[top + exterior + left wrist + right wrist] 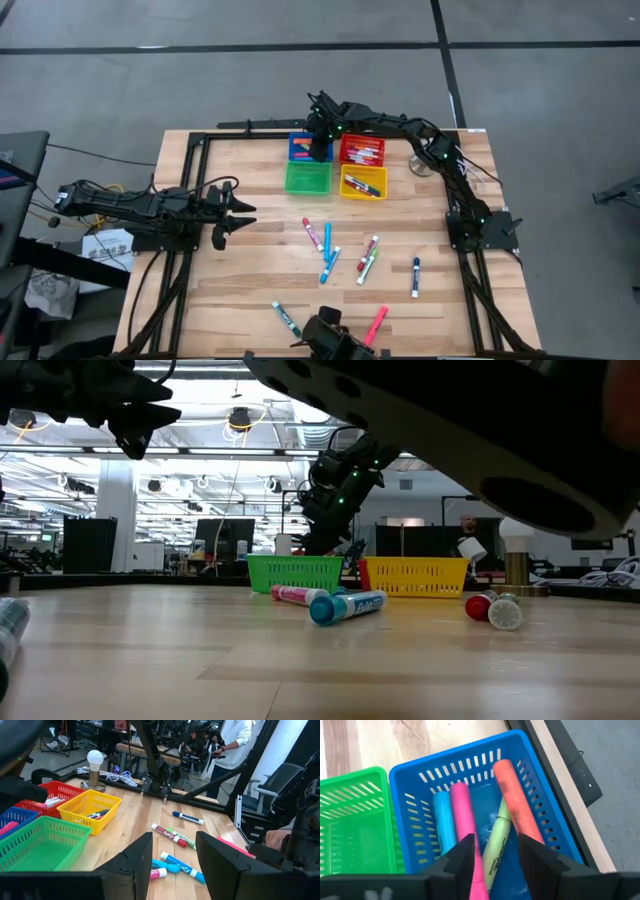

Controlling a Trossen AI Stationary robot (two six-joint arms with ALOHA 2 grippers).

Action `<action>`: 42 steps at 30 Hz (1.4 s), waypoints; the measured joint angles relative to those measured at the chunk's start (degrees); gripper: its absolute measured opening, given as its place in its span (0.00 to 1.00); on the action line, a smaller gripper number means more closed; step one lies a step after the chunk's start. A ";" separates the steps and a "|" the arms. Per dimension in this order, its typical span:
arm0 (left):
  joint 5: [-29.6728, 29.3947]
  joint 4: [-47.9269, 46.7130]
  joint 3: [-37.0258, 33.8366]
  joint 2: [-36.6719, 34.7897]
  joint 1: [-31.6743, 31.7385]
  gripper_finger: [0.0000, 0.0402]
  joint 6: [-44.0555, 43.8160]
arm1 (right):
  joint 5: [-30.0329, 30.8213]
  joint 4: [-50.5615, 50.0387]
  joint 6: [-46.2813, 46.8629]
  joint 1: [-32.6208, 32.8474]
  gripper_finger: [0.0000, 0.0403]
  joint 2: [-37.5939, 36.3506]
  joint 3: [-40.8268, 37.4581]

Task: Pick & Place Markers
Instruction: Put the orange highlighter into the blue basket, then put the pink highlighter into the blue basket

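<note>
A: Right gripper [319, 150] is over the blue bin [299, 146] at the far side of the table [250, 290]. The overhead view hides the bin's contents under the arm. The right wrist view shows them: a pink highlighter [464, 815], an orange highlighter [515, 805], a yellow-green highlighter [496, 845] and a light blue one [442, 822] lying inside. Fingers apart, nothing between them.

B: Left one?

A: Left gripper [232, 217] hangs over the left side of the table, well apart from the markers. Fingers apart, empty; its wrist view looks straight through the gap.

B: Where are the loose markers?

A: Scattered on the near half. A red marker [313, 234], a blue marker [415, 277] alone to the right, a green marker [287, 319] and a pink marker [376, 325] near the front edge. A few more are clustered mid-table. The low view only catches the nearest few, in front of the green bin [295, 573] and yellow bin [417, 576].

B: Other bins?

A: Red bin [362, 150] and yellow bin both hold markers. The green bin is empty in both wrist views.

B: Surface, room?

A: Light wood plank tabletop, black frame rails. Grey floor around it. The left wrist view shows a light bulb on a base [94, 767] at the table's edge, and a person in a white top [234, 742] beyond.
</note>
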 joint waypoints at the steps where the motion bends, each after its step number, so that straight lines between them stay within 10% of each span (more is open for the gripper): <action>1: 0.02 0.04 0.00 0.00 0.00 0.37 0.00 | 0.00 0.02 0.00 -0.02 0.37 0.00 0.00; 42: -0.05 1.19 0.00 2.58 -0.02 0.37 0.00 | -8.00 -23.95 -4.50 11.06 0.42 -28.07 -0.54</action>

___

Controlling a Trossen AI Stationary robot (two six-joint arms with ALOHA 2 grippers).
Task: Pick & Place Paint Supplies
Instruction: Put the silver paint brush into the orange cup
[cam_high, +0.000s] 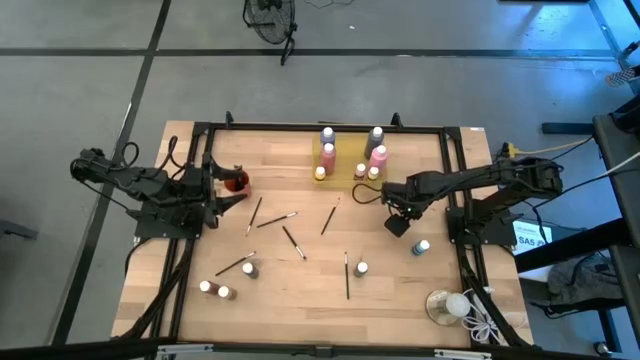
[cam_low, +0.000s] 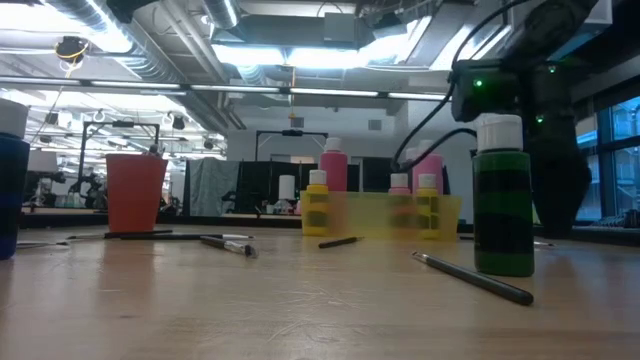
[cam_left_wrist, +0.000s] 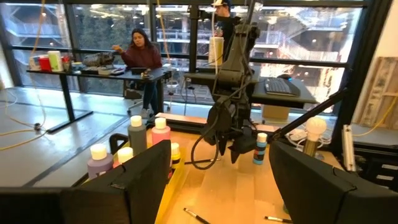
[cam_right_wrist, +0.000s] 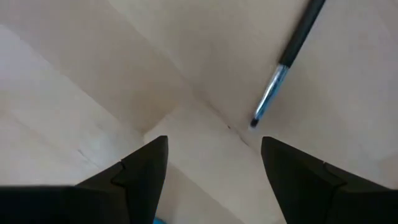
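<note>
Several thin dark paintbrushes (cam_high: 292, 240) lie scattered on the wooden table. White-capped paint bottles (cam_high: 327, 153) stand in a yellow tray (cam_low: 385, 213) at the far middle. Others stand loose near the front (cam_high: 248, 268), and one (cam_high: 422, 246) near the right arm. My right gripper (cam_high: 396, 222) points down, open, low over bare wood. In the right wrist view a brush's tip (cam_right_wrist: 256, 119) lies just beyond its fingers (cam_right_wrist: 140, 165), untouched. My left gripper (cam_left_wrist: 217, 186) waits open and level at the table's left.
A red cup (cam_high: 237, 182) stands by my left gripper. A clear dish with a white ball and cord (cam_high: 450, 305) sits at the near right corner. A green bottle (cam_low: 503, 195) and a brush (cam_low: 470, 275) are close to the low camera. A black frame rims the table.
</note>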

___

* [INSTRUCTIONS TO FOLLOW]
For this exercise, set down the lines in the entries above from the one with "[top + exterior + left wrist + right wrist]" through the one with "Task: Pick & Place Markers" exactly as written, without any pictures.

* [SOLUTION TO THIS TASK]
[top + exterior + left wrist + right wrist] 

Controlling a Trossen AI Stationary robot (two six-joint arms with ALOHA 2 grippers).

Action `<action>`: 42 steps at 30 Hz (1.4 s), waypoints; the measured joint angles relative to those measured at the chunk's start (degrees); gripper: its absolute measured opening, given as its place in its span (0.00 to 1.00); on the action line, a smaller gripper number means more closed; step one lies a step after the chunk's start. A ";" separates the steps and a "|" the arms. Per dimension in this order, its typical span:
arm0 (left):
  joint 5: [-29.6728, 29.3947]
  joint 4: [-47.9269, 46.7130]
  joint 3: [-37.0258, 33.8366]
  joint 2: [-36.6719, 34.7897]
  joint 1: [-31.6743, 31.7385]
  gripper_finger: [0.0000, 0.0402]
  joint 6: [-44.0555, 43.8160]
arm1 (right):
  joint 5: [-30.0329, 30.8213]
  joint 4: [-50.5615, 50.0387]
  joint 6: [-46.2813, 46.8629]
  joint 1: [-32.6208, 32.8474]
  gripper_finger: [0.0000, 0.0403]
  joint 2: [-37.5939, 36.3506]
  joint 3: [-40.8268, 37.4581]

Task: Pick & Place Markers

There is no more to this answer.